[Items listed in a dataset]

---

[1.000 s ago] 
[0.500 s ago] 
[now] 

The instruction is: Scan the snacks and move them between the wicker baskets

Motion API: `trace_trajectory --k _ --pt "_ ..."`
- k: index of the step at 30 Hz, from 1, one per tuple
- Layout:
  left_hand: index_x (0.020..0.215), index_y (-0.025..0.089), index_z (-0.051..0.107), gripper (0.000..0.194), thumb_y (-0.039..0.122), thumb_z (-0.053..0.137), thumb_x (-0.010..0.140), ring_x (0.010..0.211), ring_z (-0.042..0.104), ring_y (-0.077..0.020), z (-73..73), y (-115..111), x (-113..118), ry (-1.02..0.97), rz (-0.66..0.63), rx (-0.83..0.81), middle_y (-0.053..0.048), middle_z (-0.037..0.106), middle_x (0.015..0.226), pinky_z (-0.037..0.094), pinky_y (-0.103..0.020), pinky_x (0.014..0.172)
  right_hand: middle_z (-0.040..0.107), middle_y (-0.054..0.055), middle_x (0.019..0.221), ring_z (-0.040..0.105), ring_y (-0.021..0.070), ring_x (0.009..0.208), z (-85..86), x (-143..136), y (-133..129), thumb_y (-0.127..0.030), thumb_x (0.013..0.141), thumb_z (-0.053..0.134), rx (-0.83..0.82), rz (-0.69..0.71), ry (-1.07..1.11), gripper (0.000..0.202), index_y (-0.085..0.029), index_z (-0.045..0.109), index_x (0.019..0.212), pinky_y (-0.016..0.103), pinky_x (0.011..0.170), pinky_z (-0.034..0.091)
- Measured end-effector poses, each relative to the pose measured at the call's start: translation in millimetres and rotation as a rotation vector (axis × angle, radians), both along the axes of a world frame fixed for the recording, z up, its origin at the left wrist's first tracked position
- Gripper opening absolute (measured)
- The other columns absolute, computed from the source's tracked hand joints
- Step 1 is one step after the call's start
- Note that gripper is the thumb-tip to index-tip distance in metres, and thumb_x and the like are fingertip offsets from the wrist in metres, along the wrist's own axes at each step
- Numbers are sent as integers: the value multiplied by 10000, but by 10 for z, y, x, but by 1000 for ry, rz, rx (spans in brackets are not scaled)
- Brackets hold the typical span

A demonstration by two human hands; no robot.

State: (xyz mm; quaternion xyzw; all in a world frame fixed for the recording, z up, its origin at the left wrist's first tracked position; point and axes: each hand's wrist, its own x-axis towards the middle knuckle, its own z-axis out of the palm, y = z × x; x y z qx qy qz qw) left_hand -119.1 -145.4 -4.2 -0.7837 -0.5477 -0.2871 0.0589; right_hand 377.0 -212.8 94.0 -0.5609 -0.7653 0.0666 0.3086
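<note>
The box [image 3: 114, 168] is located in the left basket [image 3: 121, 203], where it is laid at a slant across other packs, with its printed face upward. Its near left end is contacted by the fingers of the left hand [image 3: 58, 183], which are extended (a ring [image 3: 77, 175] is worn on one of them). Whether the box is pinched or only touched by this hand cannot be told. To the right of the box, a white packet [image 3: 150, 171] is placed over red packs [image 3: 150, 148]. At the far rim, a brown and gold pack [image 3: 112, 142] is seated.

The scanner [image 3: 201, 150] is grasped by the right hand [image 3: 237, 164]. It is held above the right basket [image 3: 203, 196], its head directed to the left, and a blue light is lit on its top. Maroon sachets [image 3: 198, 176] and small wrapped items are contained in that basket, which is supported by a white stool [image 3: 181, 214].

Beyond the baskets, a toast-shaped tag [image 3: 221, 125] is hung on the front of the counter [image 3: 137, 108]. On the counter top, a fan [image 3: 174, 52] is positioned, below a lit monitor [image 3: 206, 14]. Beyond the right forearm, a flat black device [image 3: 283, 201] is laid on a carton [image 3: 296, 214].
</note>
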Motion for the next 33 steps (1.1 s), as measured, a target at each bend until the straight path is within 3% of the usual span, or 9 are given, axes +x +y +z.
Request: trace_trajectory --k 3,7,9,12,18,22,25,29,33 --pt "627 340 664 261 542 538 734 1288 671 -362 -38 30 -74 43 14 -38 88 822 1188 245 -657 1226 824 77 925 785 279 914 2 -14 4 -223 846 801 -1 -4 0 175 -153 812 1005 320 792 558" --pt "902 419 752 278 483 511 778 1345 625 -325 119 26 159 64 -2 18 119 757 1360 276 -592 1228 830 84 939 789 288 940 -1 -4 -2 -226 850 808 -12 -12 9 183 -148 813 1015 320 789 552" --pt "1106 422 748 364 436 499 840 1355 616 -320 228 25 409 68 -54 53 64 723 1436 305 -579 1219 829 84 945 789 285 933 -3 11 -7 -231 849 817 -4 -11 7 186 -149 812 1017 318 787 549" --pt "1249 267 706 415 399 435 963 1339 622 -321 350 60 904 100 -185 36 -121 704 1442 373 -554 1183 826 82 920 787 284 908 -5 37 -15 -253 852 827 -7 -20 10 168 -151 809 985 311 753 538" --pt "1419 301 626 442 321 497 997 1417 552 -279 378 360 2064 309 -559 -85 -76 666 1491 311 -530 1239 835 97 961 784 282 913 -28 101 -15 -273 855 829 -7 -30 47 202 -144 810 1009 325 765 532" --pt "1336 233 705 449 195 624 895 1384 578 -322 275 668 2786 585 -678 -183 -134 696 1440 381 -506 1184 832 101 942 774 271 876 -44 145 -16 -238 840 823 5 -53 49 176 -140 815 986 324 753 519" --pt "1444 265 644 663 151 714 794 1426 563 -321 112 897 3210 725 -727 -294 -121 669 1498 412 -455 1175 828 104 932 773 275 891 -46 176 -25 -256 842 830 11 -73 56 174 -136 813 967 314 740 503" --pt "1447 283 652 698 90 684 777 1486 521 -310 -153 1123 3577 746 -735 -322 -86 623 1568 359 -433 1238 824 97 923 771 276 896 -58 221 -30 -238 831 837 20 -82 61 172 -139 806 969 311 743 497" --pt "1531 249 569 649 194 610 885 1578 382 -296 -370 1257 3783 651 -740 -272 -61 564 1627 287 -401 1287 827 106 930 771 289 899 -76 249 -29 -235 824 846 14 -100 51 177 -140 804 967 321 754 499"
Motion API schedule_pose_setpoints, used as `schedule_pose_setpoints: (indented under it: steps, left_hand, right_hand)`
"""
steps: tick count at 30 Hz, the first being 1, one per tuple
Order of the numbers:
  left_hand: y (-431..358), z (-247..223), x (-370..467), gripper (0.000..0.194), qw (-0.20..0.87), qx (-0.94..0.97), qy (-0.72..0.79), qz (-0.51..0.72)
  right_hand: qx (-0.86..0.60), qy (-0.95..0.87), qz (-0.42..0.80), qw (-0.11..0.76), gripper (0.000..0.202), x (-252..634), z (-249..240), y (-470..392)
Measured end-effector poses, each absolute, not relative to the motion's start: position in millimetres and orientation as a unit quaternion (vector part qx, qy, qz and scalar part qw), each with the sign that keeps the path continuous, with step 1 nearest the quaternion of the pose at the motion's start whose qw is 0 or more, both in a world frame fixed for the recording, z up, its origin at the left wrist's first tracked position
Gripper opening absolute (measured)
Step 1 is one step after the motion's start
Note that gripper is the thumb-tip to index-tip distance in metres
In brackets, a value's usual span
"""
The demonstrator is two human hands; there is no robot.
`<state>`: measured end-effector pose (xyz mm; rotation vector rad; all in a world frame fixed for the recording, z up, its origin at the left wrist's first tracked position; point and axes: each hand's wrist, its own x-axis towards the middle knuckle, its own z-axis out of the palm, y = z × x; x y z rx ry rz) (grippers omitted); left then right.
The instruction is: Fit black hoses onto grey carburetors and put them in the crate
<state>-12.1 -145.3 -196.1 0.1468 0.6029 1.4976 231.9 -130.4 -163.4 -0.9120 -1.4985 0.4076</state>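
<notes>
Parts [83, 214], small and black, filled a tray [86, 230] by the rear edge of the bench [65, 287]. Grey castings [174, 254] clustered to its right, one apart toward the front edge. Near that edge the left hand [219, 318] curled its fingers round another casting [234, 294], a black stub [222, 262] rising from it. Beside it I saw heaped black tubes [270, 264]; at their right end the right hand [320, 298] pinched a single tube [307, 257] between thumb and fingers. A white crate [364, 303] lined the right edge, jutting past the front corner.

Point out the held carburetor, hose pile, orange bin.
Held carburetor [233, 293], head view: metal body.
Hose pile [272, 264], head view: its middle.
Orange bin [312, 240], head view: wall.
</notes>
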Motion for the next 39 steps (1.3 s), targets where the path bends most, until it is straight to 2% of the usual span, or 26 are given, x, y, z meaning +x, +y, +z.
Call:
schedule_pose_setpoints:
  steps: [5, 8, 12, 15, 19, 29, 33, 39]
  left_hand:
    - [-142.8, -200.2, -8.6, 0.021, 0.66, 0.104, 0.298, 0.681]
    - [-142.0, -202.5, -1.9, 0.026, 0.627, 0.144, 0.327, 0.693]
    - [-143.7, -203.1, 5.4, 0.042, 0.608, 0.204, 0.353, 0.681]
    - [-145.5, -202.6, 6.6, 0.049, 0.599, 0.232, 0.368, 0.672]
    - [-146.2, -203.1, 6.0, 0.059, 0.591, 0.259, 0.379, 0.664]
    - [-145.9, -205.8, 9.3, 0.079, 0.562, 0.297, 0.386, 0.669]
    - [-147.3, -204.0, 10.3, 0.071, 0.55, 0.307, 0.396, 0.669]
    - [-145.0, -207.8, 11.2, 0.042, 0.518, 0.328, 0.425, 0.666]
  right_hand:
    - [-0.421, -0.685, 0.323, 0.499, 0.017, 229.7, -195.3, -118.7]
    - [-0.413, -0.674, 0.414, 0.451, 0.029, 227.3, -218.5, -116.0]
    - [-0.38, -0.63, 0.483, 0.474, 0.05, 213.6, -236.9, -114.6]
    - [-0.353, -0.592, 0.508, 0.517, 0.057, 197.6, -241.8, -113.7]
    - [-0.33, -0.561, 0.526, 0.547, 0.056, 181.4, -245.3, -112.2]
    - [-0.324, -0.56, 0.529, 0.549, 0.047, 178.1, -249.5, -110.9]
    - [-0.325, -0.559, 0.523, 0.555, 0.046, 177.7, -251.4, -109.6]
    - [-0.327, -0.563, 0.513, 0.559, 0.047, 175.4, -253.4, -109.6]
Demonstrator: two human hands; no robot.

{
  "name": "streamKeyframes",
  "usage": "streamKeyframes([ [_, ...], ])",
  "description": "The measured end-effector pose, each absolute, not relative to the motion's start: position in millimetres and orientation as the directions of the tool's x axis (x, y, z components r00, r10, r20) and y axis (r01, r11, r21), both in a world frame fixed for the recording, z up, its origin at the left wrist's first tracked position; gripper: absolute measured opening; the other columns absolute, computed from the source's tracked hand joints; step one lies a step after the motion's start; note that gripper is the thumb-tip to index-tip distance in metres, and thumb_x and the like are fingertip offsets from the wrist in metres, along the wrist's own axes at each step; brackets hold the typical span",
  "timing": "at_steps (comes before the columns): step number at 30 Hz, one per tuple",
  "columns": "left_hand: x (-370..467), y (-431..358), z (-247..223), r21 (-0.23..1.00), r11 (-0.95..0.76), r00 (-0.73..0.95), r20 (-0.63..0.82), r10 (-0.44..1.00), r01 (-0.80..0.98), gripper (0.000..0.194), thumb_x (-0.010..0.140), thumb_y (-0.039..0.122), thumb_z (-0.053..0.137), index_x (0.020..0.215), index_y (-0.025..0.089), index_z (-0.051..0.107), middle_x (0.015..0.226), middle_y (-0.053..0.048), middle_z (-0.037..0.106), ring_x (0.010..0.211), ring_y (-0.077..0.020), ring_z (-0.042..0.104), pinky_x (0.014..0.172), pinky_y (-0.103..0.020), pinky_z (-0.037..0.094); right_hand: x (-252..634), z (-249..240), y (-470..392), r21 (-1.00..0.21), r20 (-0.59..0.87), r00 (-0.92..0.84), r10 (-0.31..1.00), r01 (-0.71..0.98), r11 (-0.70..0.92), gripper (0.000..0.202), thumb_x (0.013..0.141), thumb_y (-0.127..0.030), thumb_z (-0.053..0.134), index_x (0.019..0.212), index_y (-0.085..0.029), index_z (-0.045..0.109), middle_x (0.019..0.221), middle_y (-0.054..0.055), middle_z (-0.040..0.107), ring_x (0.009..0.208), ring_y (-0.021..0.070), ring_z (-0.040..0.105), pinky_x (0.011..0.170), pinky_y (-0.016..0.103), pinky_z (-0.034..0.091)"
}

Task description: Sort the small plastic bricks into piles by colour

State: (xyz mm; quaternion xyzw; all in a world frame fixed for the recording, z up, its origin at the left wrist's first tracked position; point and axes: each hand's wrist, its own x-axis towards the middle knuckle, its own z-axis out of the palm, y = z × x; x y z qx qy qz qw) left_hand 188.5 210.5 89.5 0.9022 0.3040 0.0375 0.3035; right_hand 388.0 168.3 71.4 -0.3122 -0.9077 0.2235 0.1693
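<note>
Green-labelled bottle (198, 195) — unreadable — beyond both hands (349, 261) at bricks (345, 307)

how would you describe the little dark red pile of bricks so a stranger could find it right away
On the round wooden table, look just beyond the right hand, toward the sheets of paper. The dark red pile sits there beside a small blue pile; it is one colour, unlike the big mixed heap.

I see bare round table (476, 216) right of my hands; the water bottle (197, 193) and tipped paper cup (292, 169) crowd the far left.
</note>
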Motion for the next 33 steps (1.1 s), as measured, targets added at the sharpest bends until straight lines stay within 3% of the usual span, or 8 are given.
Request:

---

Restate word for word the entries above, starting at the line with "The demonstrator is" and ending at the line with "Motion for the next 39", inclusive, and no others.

The demonstrator is two human hands; there is no robot.
`<state>`: measured end-effector pose (xyz mm; rotation vector rad; all in a world frame fixed for the recording, z up, its origin at the left wrist's first tracked position; point and axes: each hand's wrist, its own x-axis towards the middle knuckle, its own z-axis out of the palm, y = z × x; x y z rx ry rz) (grippers omitted); left then right.
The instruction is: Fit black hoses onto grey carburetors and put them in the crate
<state>-12.1 -145.3 -196.1 0.1468 0.6029 1.4976 231.9 -130.4 -163.4 -0.9120 -1.4985 0.4076</state>
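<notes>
Parts [83, 214], small and black, filled a tray [86, 230] by the rear edge of the bench [65, 287]. Grey castings [174, 254] clustered to its right, one apart toward the front edge. Near that edge the left hand [219, 318] curled its fingers round another casting [234, 294], a black stub [222, 262] rising from it. Beside it I saw heaped black tubes [270, 264]; at their right end the right hand [320, 298] pinched a single tube [307, 257] between thumb and fingers. A white crate [364, 303] lined the right edge, jutting past the front corner.

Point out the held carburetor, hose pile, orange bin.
Held carburetor [233, 293], head view: metal body.
Hose pile [272, 264], head view: its middle.
Orange bin [312, 240], head view: wall.
</notes>
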Motion for the next 39 steps (1.3 s), targets where the path bends most, until it is straight to 2% of the usual span, or 26 are given, x, y, z meaning +x, +y, +z.

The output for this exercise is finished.